EXERCISE DIRECTIONS – Restate the whole of the data verbatim, omitting nothing.
#### DATA BLOCK
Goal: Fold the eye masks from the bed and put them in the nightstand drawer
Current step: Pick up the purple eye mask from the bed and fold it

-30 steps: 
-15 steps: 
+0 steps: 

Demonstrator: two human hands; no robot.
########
SOLUTION –
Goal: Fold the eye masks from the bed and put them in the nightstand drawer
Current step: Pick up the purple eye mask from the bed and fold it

-30 steps: 
-15 steps: 
+0 steps: 

Demonstrator: two human hands; no robot.

Nothing else is needed to finish the exercise.